Enfin, et ce sera ma dernière remarque sur ce programme, les crédits consacrés au fonds exceptionnel d’investissement ne s’élèveront qu’à 17 millions d’euros en autorisations d’engagement. Lors de sa création, en 2009, ce fonds avait été doté de 40 millions d’euros. Madame la ministre, faut-il conclure de cette diminution que le fonds n’est plus un outil privilégié d’action de l’État en faveur des investissements portés par les collectivités territoriales d’outre-mer ?
Nous y reviendrons lors de la présentation des deux amendements adoptés par la commission des finances, mais je tiens à souligner les grandes difficultés financières rencontrées par les collectivités territoriales d’outre-mer. Nous avions largement insisté sur ce sujet lors de notre mission commune d’information sur la situation des départements d’outre-mer.
Ces difficultés résultent en partie des majorations de traitement dont bénéficient les fonctionnaires affectés en outre-mer. Sur ce sujet, le Gouvernement entend-il prendre des initiatives ?
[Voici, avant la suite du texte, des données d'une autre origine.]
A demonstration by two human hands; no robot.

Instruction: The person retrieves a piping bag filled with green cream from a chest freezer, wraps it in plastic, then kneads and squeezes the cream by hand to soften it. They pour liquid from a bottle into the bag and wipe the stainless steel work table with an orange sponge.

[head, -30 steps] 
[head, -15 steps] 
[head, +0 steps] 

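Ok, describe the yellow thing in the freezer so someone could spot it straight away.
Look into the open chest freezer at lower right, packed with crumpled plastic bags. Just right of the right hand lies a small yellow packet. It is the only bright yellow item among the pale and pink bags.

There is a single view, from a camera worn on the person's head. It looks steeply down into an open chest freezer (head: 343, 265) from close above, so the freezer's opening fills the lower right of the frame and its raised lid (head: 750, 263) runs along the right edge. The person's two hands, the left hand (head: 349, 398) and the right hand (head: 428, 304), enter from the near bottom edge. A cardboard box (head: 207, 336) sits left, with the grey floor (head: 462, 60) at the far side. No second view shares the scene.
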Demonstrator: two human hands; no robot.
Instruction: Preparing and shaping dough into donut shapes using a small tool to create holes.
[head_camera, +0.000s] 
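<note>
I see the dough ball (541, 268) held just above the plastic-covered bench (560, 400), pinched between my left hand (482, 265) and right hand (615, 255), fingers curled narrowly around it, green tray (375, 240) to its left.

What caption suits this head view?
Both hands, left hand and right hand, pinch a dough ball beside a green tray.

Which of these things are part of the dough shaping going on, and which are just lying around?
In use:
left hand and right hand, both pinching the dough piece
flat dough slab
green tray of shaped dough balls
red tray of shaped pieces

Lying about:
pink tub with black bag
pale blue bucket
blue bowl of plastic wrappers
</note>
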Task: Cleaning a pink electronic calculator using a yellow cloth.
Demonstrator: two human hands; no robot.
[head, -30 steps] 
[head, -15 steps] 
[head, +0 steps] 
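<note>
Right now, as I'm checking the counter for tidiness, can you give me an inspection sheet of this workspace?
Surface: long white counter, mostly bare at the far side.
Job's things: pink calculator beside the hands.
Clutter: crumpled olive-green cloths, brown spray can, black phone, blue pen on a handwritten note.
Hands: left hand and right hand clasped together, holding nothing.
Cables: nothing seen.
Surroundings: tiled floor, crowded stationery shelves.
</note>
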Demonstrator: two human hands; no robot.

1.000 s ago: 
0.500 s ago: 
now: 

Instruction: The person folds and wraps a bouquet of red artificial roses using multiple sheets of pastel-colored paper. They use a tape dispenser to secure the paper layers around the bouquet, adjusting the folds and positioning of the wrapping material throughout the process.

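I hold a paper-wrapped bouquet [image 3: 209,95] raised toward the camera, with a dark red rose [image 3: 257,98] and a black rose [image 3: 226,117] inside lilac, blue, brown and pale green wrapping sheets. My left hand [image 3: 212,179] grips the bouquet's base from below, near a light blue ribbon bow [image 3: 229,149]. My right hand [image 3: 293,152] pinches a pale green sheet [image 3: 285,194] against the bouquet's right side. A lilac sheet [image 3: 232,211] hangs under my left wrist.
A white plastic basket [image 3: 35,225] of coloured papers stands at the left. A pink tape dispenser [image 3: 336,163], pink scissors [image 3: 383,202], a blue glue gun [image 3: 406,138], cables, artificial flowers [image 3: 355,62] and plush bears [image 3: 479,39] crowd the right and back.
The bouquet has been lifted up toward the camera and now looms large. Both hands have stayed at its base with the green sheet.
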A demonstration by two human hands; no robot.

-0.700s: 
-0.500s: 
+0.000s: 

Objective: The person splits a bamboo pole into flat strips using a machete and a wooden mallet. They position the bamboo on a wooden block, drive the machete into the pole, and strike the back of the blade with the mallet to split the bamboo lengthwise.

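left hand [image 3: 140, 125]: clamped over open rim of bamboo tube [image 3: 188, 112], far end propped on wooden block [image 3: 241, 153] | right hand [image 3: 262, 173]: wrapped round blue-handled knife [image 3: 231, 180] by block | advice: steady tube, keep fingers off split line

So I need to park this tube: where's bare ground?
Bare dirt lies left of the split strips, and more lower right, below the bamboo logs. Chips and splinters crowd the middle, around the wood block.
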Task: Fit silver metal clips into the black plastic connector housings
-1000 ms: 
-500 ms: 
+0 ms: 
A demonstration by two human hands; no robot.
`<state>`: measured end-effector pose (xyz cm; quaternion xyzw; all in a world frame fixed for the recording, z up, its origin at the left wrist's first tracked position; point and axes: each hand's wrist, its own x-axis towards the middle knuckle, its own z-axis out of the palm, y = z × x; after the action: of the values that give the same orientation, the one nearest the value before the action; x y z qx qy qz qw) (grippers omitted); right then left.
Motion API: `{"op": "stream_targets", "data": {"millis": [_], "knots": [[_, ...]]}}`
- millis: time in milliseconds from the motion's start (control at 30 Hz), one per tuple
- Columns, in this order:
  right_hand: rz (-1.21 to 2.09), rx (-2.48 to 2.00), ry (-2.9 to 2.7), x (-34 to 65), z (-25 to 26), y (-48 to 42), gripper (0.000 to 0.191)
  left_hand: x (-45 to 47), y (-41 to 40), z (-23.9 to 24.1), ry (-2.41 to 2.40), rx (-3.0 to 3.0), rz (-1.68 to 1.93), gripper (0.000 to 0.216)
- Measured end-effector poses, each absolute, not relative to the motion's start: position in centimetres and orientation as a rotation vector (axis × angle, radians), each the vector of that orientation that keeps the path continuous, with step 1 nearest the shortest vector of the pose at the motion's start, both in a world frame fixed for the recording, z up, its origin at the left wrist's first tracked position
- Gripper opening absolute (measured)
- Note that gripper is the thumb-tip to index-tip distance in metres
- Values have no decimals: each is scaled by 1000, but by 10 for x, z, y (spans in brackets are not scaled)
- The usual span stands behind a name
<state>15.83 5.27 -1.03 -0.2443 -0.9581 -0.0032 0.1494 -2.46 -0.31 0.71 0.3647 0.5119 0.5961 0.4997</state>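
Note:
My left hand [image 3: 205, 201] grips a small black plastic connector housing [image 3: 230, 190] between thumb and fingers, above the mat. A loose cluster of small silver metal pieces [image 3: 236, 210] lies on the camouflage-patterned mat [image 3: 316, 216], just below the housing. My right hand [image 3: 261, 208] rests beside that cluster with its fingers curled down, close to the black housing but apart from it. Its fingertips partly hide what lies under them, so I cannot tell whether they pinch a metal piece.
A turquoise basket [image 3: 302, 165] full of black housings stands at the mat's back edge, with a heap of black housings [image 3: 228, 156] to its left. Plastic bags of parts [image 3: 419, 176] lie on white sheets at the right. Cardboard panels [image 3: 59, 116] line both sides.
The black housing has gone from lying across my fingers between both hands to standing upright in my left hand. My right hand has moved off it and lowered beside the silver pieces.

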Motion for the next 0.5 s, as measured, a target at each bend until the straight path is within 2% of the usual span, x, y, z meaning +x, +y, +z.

Comme l’a indiqué Georges Patient, la commission des finances a décidé de proposer au Sénat le rejet des crédits de la mission « Outre-mer ». À titre personnel, je préférerais qu’ils soient adoptés. Il me semble que les diminutions votées par l’Assemblée nationale sont proportionnelles à l’effort demandé à l’ensemble des ministères. J’ai la conviction que ces réductions budgétaires sont particulièrement nécessaires dans le contexte actuel de nos finances publiques, même si, évidemment, j’aurais souhaité que l’État puisse faire plus en faveur de nos territoires ultramarins.